На это Стрешневу нечем ответить за чаем.

Гордеев поднёс наконец стакан ко рту, отпил холодного, поморщился. Должно бы прийти удовлетворение. Он ждал этого вечера полгода, складывал его по копейке и по письму, и вот удар нанесён, ровно как задумано, в два конца — бумага сверху и шум снизу, чтоб в городе зашептались раньше, чем Стрешнев успеет объясниться. Должно бы прийти. А не приходило.

Вместо удовлетворения пришло старое, знакомое, тянущее — то, что он привык называть досадой и что досадой давно перестало быть. Он представил себе, как Стрешнев получил бумагу. Как, верно, и бровью не повёл — этот не поведёт. Как кликнул своего секретаря, сухого старика Сычёва, и сказал ему что-нибудь короткое, вроде «с понедельника начнём». И как они с понедельника начнут — спокойно, по бумаге, без суеты, и отобьются. Опять отобьются. Гордеев не знал ещё, чем, но знал, что отобьются, и знание это было в нём не как страх, а как погода: так знают, что в ноябре встанет река.

И впервые за восемнадцать лет ему пришло в голову, что, может быть, дело не в Морозкине. И не в любви города, которой ему недодали. А в том, что он, Тарас Лукич Гордеев, всю жизнь умел только одно — отбирать и держать, — а человек напротив умеет другое, и этому другому Гордеева никто не научил, и теперь уж поздно.

Мысль была непривычная и нехорошая, и он её отогнал.

* * *

В июне были выборы.

Гордеев не любил вспоминать этот месяц и потому вспоминал его часто — так язык лезет в больной зуб. Дума переизбиралась раз в три года, и три года назад она была ещё наполовину его: восемь гласных шли за Гордеевым твёрдо, ещё пятеро колебались, и при нужде Тарас Лукич набирал большинство, не вставая с места, одними кивками по трактирам да обещаниями по лавкам. В этот раз он считал заранее, по пальцам, как считал всегда, и выходило у него если не большинство, то крепкая треть, с которой ни один голова не сможет не считаться.

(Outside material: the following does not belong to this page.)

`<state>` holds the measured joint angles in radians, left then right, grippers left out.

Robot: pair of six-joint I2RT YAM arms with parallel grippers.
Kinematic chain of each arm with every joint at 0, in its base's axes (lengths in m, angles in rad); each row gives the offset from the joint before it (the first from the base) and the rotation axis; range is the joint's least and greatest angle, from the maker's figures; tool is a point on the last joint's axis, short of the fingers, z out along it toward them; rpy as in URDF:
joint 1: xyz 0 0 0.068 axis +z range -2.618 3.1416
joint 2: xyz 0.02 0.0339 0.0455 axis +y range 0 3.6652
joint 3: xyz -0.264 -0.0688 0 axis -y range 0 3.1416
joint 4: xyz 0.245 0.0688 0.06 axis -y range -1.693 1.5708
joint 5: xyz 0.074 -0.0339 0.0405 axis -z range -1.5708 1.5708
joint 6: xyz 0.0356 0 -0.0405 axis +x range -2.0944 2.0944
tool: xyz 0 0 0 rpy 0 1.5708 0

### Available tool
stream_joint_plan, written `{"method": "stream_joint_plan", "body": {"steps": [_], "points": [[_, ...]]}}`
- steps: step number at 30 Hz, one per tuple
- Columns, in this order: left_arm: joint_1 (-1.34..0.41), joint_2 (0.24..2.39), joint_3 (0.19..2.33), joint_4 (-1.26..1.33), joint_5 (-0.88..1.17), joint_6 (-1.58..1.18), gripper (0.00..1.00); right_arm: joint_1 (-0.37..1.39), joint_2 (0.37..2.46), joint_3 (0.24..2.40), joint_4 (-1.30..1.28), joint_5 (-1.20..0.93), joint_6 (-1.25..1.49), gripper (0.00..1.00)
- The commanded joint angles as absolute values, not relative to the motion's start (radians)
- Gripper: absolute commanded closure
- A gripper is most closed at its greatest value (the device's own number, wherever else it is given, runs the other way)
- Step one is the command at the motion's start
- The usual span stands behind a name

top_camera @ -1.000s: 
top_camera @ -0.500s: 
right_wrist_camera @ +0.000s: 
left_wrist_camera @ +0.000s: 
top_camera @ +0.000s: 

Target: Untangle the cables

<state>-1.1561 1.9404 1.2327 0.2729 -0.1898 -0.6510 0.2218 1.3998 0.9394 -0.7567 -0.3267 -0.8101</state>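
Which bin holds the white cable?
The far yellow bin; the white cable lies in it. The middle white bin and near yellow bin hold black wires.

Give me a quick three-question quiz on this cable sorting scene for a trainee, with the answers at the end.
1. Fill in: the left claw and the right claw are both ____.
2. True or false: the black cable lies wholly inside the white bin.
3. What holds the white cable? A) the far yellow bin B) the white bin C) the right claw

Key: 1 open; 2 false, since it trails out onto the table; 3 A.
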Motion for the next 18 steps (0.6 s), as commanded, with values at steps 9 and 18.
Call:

Вышло восемь. Восемь из тридцати. Двадцать два — стрешневские.

Он сидел тогда на первом заседании новой думы, в пятнадцатый день июня, в своём ряду, и смотрел, как поднимаются руки. И руки поднимались не за Стрешнева даже — Стрешнев и слова лишнего не сказал, сидел во главе ровно, как всегда, — а просто так, как поднимается вода: без злобы, без шума, само собой. Поднимались руки мещан с Заречной, которых Гордеев двадцать лет считал своими, потому что они брали у него в долг. Поднималась рука Морозкина — впервые гласного, впервые в думе, и Морозкин держал её не выше и не ниже других, буднично, и эта будничность была хуже всякого торжества. Поднялась даже рука Бухвостова — того самого Бухвостова, который в январе подписал гордеевский донос за вексель на семьдесят пять рублей, вексель, который Трофимов ему так и не оплатил. Бухвостов голосовал по гордеевской указке, против, по дисциплине, — но Гордеев видел его лицо и понимал: этот уже не его. Этот тяготится. Этот при первом удобном случае отойдёт к южному клиросу, к жене, к детям, к тихой жизни, и будет рад, что отвязался.